Reform MP Kross: Hire personal assistants for Riigikogu members
Reform Party MP Eerik-Niiles Kross is planning to submit a proposal to change the 2017 budget bill to include money allocated to hiring personal assistants for the members of the Riigikogu. Several MPs from different parliamentary groups supported the move, Kross told ERR on Thursday.
The goal was to increase the Chancellery of the Riigikogu’s spending on human resources by €3m. “In the majority of parliaments in the world the deputies have assistants,” Kross said, adding that he wasn’t thinking about hiring people to pour coffee, but officials to help with legislative work.

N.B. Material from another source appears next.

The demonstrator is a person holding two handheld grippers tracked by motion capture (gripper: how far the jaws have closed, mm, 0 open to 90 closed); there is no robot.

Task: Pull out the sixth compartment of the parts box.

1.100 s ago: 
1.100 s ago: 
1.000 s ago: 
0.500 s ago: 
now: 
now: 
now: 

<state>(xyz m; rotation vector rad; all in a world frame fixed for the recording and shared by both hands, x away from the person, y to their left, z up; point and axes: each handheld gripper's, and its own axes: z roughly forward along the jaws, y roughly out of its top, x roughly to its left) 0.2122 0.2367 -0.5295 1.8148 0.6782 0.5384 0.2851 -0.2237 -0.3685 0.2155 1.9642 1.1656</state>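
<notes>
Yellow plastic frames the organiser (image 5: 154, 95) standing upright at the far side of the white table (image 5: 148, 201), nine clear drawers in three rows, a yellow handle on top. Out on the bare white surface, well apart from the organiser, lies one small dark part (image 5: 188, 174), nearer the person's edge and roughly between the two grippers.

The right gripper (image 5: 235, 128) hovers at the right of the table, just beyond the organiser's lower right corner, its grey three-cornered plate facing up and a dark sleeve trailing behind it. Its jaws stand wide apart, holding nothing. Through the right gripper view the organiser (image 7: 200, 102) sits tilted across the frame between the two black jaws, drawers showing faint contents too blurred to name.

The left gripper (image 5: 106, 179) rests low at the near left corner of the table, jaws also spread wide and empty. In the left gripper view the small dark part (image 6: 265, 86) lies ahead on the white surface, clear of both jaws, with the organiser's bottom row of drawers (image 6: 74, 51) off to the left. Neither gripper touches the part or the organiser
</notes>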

Though he was aware that he would probably stir up a public outcry over it, he believed that such personal assistants would make the work of the Riigikogu noticeably more effective.
“There is constant talk about the lean state, and the need to reduce bureaucracy. On the whole I agree with this policy,” Kross said, adding that there really was too much bureaucracy in Estonia. He also understood that matters like MPs’ compensation for car leasing payments and the like were controversial. But the fact that the Chancellery of the Riigikogu itself was underfunded, and its budget determined by a department in the Ministry of Finance, that wasn’t right, Kross said.

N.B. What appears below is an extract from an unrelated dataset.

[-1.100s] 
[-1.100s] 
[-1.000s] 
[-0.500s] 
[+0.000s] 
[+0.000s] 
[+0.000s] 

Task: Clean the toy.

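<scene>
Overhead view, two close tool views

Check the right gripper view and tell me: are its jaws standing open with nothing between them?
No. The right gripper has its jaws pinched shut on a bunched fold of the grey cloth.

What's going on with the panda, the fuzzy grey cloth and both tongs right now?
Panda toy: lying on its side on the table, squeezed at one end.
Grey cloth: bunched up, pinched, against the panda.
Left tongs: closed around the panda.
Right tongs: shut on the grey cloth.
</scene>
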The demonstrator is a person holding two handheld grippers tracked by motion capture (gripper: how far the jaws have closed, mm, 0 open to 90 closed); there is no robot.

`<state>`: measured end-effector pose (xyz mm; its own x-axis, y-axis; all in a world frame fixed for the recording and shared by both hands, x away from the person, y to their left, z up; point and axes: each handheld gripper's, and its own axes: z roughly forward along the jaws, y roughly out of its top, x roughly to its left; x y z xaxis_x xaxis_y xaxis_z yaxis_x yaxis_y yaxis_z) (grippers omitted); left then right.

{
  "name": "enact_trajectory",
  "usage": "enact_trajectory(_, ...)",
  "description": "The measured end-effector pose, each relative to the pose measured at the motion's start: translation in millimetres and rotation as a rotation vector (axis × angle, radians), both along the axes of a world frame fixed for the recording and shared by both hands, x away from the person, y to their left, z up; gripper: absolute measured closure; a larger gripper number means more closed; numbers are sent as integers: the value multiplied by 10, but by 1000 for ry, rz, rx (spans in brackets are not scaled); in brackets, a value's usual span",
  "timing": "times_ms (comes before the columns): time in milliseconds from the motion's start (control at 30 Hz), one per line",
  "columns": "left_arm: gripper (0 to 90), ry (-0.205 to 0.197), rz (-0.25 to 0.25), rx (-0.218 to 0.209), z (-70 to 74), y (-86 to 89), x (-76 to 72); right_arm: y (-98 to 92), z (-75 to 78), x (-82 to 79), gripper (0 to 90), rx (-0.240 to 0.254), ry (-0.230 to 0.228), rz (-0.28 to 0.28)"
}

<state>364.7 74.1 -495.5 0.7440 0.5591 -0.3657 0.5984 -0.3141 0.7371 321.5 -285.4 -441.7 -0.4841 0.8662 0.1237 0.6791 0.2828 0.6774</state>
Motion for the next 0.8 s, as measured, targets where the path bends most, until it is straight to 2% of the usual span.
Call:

“We already have a rubber-stamp kind of image, but often the problem isn’t blindly agreeing to government bills, but that there simply isn’t enough competence and also courage to submit bills ourselves,” Kross said, adding that this was the case despite the fact that MPs had both the right and a duty to come up with their own bills.
Kross pointed to the Finnish parliament, the Eduskunta, as an example. There, assistants had been hired despite criticism, but eventually the image of the parliament had improved because of the more effective work it had been able to do.